Agroécologie 4 min

Santé des plantes : des pistes pour empêcher la transmission des virus par les pucerons

Deux équipes d'INRAE ont identifié pour la première fois deux protéines jouant un rôle majeur dans la transmission des virus par les pucerons. Ces recherches ouvrent des perspectives nouvelles en santé des plantes pour lutter contre les maladies virales

Publié le 23 juillet 2018

illustration Santé des plantes : des pistes pour empêcher la transmission des virus par les pucerons
© INRAE E. Pichon

Les virus infectent de nombreuses cultures dans le monde. Ils se propagent de plante en plante par des vecteurs mobiles qui se nourrissent sur les végétaux. Ils provoquent des dégâts importants sur les plantes et génèrent des pertes économiques conséquentes. Parmi ces vecteurs, les pucerons, capables de véhiculer des centaines d’espèces de virus, sont les plus répandus.

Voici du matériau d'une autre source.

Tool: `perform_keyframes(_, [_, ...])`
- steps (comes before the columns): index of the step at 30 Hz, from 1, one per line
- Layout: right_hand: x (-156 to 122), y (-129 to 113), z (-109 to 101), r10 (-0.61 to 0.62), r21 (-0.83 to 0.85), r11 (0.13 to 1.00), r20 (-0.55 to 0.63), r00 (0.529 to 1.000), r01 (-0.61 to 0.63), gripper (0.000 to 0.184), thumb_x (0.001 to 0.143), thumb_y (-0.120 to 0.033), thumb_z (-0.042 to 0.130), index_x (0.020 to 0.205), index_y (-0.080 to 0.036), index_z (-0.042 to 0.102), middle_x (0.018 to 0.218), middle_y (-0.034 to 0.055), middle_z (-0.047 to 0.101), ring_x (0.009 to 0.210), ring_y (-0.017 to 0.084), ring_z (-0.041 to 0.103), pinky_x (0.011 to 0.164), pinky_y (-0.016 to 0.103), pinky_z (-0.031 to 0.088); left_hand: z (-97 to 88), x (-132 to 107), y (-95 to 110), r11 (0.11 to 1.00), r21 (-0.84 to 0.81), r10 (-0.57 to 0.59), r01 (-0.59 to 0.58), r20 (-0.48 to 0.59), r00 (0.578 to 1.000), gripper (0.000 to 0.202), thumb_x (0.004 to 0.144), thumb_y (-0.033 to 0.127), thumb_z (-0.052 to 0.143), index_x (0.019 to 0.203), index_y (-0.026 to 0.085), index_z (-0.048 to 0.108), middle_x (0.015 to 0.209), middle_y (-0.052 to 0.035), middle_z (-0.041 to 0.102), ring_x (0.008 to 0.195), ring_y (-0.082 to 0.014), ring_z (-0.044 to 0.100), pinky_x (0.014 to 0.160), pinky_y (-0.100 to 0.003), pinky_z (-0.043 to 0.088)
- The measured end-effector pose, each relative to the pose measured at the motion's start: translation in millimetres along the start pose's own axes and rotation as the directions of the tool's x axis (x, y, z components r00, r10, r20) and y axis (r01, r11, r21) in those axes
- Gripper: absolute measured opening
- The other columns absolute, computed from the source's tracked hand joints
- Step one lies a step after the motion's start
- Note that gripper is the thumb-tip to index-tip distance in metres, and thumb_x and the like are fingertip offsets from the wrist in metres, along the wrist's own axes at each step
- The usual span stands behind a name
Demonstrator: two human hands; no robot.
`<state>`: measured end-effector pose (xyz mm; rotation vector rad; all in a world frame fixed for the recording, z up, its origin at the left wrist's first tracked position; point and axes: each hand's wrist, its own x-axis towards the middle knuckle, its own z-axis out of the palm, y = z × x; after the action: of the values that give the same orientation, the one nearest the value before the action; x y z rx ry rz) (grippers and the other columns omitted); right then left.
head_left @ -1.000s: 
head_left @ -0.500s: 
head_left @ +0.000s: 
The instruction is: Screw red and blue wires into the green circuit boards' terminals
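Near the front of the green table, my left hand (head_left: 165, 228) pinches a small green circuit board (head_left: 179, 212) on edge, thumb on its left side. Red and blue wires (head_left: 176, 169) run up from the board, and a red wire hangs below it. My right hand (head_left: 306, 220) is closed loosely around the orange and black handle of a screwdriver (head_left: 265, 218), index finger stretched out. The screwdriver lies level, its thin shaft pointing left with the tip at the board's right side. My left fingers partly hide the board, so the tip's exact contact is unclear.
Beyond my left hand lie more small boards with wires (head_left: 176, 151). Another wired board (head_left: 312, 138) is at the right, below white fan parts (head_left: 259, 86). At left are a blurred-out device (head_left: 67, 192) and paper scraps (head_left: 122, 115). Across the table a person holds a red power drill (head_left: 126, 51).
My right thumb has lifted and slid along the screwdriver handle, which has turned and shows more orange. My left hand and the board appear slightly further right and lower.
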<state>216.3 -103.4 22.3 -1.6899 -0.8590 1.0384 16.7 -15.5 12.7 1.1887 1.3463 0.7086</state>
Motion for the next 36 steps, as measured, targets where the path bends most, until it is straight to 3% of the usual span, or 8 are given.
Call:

Aujourd’hui, la lutte chimique reste le principal moyen de protection des cultures, mais elle génère des effets néfastes sur l’environnement et la santé humaine.

Parmi les pistes alternatives étudiées à INRAE (résistance naturelle des plantes aux virus, biocontrôle, …), la compréhension des mécanismes assurant la transmission des virus par les pucerons ouvre des perspectives prometteuses. L’identification des récepteurs viraux et la compréhension de leur fonctionnement chez ce petit insecte pourraient permettre de cibler et bloquer l’interaction virus/vecteur et empêcher ainsi la propagation des virus dans les cultures. 

Deux équipes d'INRAE (1) travaillent de concert sur deux modèles viraux, les virus dits « non circulants » localisés au niveau des pièces buccales du puceron, et les virus dits « circulants » qui transitent dans l’organisme de l’insecte. Grâce à ces modèles, les chercheurs lèvent le voile sur un domaine encore très mal connu et pourtant prometteur quant à ses applications agronomiques.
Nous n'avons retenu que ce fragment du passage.